The most recent earnings report follows three straight quarters in which the McLean-based company did not need infusions from the Treasury. Still, the firm is struggling to recover from the mortgage-market meltdown; it reported a net loss of $6.7 billion in the first quarter of 2010, compared with a loss of $9.9 billion a year ago.
Freddie Mac is turning to the Treasury again mostly because of a change in accounting. Revised rules that took effect this year require companies such as Freddie to move all mortgages they guarantee — but don’t own — onto their books. This shift alone caused the company’s equity to drop by $11.7 billion, helping to plunge its net worth into the red.

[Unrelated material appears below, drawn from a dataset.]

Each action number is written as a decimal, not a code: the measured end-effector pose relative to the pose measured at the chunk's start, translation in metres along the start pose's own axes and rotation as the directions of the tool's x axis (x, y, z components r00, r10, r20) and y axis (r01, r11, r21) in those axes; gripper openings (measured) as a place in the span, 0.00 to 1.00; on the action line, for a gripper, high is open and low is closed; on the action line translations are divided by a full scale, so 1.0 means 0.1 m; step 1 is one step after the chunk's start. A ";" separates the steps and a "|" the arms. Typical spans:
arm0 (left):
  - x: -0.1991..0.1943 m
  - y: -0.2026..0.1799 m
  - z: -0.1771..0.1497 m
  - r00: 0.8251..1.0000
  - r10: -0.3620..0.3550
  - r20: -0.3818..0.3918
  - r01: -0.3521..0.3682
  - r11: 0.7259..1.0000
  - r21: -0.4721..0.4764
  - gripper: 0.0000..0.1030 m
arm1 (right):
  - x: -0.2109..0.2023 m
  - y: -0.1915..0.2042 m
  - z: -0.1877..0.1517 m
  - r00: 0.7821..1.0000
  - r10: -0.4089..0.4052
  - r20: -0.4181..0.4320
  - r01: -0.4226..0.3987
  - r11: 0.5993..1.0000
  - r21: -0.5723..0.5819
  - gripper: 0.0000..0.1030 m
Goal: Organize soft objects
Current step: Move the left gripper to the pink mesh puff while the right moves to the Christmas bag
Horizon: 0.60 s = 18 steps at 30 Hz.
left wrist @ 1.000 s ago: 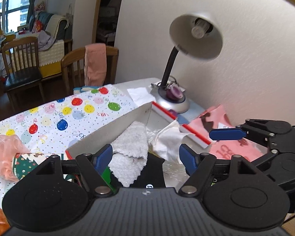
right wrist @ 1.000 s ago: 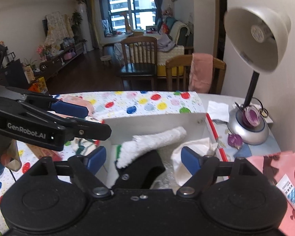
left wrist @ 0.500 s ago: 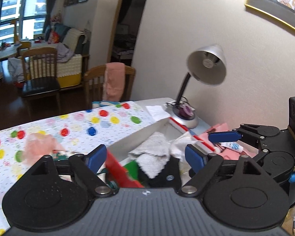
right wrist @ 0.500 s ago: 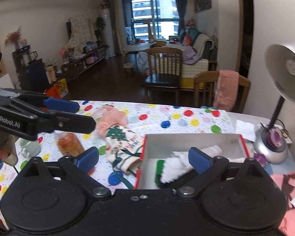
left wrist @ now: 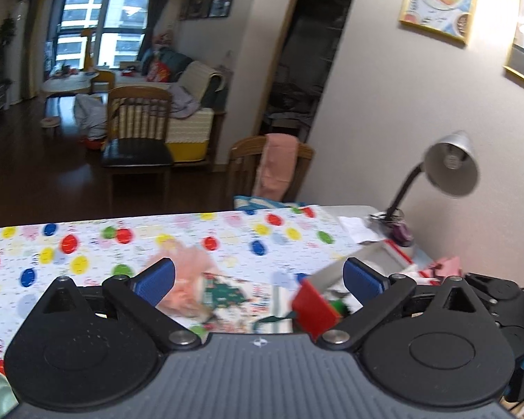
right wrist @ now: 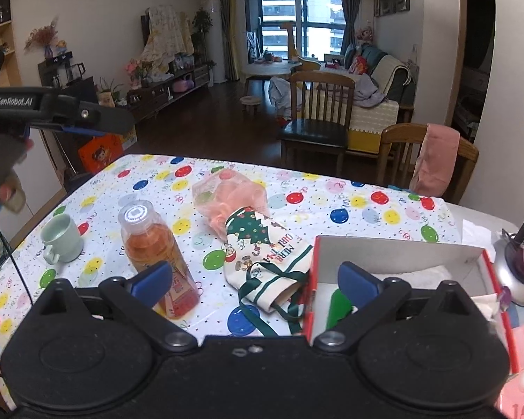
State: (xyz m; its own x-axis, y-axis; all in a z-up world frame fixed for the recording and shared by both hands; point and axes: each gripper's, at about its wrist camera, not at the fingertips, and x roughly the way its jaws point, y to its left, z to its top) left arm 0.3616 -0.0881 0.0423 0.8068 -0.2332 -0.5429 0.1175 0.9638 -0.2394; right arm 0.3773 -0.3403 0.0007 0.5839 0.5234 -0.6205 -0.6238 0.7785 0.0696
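a green cup (right wrist: 61, 239) and an orange bottle (right wrist: 156, 254) stand at left. mid-table lie a pink cloth (right wrist: 231, 197) and christmas bag (right wrist: 267, 262), which touch. at right, the red box (right wrist: 394, 255) holds towels. the left gripper (left wrist: 258, 276) jaws are opening, empty; the right gripper (right wrist: 255, 277) gapes, empty.

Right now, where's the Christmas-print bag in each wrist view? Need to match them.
Left wrist: Christmas-print bag low centre, blurred, between the open blue fingers, left of the red box.
Right wrist: bag centre, lying flat on the dotted tablecloth, against the box's left wall.
Shared landmark: the chair with pink cloth.
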 end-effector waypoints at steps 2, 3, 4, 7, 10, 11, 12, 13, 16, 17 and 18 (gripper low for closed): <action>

Under the terms of Freddie’s September 2008 bailout, taxpayers make up the shortfall in any quarter when the firm’s net worth is negative. The accounting change, along with the firm’s loss and a $1.3 billion dividend payment to the Treasury, pushed Freddie’s net worth to a negative $10.5 billion, down from a positive $4.4 billion last year.
Freddie’s quarterly report triggered renewed calls from some lawmakers to reform the company and its larger sister, District-based Fannie Mae. These government-sponsored enterprises, or GSEs, contributed to the financial crisis but are not addressed in the regulatory overhaul legislation now before the Senate.
“Without real GSE reform, the bailout of Fannie and Freddie will not stop, taxpayers will be forced to continue to dump hundreds of billions of dollars into the companies, and Fannie and Freddie will continue business as usual,” said Rep. Spencer Bachus (Ala.), ranking Republican on the House Financial Services Committee, in a statement released after Freddie’s earnings. Obama administration officials have said reform on that issue is more likely to come next year.